A- they are out on the track working/racing/ or in the crossties being put away

B- they are injured or have quit racing for the year or an amount of time and are turned out for the rest of the year or an amount of time

C- an occational weeked or weeks turn out for rest from work

our broodmares are turned out at all times unless

A- the paddock floods (happens when we get really bad rain storms, which we have had a lot of this summer)

B- the weather it just THAT bad


----------



## dee (Jul 30, 2009)

I don't stable our horses at all. They have access to a shed if they want in out of the weather. However, they usually don't use it - they seem to prefer standing in amongst the trees - even in bad weather. Go figure.


----------



## deineria (Mar 22, 2009)

We are moving next month to our new place, and we will have 5 stalls there, which I am excited about. I like having the option to put them up in the barn during periods of too much rain, bad weather, rescues that need more weight, and so we can get a stallion, and for the Arab mare we have bred next year when she foals. 

That all said, clearly horses should be able to be turned out. Imagine what people would think if crated your dog or cat all day and night, year after year, not even letting them out to use the bathroom but every now and again. You'd never be approved to adopt from a pet rescue, let me assure you.
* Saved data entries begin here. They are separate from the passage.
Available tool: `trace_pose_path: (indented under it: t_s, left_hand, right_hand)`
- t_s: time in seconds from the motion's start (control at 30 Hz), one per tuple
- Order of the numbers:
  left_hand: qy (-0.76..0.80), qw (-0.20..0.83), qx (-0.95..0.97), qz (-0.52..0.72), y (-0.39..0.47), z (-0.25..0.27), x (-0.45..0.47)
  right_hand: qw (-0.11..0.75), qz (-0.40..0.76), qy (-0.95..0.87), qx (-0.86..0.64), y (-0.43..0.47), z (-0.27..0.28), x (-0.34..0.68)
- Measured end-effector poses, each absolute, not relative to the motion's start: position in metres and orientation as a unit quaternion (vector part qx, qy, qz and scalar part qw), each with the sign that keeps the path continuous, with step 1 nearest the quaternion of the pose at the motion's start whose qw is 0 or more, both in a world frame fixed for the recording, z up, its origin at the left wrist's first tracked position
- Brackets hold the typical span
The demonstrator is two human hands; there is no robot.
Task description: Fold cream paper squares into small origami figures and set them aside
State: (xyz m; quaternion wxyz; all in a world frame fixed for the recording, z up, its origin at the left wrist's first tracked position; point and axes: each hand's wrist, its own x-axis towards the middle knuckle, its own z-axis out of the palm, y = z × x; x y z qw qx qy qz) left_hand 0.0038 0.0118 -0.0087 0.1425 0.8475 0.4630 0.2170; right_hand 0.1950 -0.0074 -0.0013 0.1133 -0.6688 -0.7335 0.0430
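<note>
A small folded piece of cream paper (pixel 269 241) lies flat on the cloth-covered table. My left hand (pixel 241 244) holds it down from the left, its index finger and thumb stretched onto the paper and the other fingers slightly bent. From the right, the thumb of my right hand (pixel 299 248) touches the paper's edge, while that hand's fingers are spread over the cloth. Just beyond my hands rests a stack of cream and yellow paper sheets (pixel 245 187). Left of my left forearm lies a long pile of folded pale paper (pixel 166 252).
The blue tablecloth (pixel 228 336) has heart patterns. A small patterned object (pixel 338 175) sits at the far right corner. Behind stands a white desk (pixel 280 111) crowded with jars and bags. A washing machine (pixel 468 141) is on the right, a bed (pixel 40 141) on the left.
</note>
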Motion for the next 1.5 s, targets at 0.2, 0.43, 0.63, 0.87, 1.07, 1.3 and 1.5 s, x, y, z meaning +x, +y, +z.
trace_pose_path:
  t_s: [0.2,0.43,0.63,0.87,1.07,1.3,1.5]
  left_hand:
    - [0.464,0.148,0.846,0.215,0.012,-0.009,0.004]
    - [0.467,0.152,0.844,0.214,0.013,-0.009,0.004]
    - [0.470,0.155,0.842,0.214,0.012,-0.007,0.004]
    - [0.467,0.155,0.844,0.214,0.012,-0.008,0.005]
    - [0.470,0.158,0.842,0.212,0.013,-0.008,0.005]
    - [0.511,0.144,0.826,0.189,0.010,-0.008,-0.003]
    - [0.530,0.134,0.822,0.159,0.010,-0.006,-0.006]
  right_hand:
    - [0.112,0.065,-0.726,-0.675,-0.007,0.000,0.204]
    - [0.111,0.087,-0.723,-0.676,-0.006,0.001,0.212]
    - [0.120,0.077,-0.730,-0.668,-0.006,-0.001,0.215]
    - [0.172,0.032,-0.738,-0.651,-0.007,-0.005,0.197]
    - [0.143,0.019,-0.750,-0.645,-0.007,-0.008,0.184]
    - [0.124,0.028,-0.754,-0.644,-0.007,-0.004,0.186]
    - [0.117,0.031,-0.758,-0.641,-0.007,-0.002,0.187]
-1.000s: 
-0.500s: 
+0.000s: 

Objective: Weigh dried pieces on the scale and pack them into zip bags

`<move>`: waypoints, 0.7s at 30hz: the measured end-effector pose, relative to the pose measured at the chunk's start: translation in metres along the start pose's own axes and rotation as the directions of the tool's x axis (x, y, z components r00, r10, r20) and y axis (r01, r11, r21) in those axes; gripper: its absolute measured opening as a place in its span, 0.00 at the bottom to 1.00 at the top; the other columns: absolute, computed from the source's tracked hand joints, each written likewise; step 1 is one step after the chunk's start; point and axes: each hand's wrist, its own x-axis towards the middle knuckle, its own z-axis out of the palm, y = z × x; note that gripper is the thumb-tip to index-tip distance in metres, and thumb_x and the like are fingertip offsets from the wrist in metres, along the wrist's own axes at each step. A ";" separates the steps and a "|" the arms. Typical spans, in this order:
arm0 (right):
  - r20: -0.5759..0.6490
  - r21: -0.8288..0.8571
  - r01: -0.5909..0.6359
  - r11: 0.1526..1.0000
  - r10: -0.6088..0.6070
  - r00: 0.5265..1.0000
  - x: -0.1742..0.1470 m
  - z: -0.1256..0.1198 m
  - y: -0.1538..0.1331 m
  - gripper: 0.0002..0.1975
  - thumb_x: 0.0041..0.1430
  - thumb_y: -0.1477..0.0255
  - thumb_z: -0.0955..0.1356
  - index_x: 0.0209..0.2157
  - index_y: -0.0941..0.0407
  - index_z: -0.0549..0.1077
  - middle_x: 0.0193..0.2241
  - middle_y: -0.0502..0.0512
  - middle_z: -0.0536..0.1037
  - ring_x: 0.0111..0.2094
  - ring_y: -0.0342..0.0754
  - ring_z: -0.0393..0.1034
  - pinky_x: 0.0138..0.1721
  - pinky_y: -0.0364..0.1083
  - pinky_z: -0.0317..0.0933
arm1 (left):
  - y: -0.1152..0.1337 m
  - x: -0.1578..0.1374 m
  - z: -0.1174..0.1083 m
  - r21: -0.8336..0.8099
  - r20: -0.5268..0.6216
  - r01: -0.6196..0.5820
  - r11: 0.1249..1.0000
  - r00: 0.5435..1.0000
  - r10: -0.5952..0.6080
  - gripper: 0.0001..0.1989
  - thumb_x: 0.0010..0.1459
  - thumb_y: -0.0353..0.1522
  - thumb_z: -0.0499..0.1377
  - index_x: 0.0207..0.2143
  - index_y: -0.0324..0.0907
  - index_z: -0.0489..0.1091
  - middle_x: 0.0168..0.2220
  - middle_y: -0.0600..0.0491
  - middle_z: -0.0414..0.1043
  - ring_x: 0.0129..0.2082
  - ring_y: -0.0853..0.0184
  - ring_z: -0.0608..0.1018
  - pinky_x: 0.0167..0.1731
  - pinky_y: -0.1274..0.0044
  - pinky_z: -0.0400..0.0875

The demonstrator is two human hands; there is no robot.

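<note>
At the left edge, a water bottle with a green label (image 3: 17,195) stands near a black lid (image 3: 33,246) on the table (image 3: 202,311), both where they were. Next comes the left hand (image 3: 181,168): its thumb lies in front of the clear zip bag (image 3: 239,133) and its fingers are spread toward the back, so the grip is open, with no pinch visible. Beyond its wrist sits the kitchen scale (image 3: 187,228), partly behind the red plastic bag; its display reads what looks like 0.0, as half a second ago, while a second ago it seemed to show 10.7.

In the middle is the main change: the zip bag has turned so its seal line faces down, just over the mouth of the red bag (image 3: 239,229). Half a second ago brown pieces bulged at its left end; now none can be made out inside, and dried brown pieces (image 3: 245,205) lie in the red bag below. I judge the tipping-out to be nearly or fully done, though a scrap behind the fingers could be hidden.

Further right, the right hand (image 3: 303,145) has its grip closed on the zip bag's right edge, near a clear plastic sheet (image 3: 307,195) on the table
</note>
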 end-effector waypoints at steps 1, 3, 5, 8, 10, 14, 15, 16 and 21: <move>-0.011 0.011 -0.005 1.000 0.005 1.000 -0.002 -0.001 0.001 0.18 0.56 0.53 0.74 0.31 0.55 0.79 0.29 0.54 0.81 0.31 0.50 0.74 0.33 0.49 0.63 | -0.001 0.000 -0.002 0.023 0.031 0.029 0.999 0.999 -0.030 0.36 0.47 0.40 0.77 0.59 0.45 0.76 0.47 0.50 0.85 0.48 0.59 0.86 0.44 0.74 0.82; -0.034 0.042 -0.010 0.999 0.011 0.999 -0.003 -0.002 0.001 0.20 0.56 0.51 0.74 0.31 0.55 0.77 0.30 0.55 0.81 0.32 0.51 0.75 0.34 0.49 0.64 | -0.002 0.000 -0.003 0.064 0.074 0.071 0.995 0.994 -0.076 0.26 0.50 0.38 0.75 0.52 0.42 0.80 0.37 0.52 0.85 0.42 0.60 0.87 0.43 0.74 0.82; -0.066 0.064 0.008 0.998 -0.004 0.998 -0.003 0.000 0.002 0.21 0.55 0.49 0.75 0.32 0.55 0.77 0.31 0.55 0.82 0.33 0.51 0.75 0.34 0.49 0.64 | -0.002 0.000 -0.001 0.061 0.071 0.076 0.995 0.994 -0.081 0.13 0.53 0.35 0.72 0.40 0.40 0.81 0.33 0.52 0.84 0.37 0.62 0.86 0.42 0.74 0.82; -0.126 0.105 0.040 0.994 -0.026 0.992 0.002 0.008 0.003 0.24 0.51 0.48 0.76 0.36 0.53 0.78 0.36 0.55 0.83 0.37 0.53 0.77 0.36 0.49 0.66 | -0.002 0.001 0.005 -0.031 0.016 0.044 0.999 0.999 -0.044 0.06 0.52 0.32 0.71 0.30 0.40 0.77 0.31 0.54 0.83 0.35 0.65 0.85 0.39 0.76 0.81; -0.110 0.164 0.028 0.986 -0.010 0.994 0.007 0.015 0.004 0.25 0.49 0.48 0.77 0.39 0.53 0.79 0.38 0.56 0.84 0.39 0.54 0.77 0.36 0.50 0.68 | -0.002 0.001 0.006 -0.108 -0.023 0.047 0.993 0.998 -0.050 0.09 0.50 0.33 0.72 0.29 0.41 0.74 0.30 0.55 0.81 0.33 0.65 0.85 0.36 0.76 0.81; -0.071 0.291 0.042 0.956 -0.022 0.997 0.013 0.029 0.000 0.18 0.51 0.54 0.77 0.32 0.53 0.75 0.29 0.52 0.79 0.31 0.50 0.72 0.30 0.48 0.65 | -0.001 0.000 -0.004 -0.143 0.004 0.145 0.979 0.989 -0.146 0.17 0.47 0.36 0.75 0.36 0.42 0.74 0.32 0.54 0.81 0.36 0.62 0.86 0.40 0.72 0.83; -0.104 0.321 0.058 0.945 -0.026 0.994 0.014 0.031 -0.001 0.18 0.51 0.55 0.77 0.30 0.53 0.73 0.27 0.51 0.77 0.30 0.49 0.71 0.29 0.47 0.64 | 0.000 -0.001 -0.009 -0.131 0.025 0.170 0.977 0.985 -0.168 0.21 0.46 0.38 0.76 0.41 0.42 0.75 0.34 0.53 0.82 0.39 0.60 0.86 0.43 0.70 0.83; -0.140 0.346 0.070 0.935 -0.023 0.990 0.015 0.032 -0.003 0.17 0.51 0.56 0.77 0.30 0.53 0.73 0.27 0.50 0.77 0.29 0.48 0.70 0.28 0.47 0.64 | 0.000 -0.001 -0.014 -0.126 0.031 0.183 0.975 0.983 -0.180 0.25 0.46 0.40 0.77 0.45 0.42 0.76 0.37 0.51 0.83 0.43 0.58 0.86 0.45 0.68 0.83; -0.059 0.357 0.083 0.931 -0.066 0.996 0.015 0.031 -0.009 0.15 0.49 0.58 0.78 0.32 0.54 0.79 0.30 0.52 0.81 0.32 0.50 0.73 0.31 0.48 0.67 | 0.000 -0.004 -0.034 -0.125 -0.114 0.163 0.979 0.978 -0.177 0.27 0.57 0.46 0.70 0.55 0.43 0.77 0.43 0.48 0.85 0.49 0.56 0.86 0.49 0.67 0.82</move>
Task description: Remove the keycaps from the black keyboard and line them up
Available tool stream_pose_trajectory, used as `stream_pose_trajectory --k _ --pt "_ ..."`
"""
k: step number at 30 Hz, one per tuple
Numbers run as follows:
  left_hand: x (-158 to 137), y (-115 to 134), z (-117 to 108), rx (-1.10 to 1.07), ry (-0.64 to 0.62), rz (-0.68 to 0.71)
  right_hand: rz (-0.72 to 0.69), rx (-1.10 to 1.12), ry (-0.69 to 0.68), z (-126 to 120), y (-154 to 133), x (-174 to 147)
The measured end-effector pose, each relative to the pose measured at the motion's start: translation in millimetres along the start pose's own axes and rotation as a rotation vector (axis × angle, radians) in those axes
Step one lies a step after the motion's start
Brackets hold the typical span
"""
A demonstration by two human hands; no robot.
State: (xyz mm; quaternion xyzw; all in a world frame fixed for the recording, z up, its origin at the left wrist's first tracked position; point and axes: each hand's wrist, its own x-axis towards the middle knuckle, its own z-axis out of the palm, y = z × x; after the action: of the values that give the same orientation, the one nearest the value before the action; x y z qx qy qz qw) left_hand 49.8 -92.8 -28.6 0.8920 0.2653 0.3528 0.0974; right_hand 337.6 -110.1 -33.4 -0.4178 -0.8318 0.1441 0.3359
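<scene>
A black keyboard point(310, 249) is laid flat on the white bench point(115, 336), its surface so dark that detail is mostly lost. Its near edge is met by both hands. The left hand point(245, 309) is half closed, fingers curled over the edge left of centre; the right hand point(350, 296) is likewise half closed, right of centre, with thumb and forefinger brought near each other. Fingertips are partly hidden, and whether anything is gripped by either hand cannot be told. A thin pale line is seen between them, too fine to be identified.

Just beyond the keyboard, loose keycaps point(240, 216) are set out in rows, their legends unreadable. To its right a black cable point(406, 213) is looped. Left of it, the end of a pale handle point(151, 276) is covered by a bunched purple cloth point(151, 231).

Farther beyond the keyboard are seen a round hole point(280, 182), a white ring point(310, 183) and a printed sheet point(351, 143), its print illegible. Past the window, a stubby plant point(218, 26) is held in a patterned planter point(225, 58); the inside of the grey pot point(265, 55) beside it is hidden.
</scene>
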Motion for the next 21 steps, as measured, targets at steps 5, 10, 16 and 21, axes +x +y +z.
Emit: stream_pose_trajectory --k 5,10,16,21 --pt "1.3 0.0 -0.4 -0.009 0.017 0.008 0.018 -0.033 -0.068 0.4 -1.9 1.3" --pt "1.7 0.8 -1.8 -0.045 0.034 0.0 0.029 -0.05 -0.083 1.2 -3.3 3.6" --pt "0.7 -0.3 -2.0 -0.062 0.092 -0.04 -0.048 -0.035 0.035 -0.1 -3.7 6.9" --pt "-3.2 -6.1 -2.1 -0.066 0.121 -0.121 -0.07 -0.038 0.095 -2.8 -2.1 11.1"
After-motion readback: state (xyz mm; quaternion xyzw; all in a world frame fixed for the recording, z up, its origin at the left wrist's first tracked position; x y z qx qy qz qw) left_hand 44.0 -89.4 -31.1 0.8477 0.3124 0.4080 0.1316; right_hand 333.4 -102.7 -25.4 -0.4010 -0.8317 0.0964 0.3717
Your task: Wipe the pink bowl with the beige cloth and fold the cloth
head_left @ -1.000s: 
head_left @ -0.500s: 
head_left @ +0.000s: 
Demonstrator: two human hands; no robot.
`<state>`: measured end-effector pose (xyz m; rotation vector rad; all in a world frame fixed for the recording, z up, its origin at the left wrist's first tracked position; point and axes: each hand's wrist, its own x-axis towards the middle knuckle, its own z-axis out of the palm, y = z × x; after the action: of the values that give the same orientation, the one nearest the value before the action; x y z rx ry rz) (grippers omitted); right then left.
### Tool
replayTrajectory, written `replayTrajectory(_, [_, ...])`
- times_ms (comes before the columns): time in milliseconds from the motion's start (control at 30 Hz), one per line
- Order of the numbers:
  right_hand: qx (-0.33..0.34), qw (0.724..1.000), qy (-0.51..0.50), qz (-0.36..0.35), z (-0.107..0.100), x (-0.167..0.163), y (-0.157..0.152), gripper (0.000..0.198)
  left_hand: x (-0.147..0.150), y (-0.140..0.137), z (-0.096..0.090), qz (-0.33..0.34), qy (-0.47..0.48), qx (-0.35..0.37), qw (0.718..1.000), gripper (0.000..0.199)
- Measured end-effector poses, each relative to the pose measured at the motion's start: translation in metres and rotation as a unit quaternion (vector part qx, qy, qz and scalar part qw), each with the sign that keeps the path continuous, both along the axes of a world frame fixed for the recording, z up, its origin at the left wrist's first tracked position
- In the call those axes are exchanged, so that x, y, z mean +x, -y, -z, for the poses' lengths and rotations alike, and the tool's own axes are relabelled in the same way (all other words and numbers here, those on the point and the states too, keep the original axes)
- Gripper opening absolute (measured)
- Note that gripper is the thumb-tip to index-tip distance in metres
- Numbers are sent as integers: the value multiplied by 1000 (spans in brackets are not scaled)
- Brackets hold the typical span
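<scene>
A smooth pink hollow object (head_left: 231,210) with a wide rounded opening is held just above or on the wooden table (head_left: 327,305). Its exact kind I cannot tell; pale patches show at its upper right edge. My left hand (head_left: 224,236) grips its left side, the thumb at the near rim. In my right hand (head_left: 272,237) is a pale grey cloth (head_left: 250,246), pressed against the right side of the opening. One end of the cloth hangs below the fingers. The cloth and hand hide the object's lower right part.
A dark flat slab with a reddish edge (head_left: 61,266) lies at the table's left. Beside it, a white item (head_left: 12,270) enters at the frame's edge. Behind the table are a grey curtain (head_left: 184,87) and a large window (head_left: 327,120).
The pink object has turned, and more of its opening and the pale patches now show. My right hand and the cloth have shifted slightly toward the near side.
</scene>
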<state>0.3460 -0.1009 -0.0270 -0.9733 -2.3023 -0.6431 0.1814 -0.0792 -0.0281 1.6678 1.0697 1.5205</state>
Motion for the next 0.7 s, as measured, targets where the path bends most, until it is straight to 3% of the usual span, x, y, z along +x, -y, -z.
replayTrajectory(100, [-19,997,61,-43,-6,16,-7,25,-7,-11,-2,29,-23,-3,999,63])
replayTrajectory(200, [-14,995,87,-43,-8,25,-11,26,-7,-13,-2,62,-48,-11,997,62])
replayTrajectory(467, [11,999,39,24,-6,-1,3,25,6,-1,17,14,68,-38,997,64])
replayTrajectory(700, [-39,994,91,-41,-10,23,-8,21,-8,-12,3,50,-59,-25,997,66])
I do not know why it became okay to stall horses 23 hours of the day, but in many cases, it is owner convenience only. . . cases where there is no room, but people would like to have a horse, but they can only get out a few times a week to get the horse out of the stall. . . hmmm, I don't think it is ideal at all - but I know it is rarely from anything but the best of intentions.


----------



## kitten_Val (Apr 25, 2007)

I'm not positive about 16 hours of grazing. My horses most of the time prefer hay to the grass. When I let them go to the grass pasture in couple hours they are on gate waiting for me to take them back to the main field. And while there they start hay like they were not fed for the day. They also spend lots of time in shed. 

However I do agree that 24/7 stabling is something unnatural and don't do a horse any good. 24/7 outside is much healthier and I stick with it personally. Although I did 24 hours stabling for couple days in row when we had ice all over (really, really bad and slippery), but it's an extreme condition.


----------



## ilovemyPhillip (Apr 4, 2009)

My horses are turned out to a "pen" not a pasture...lol.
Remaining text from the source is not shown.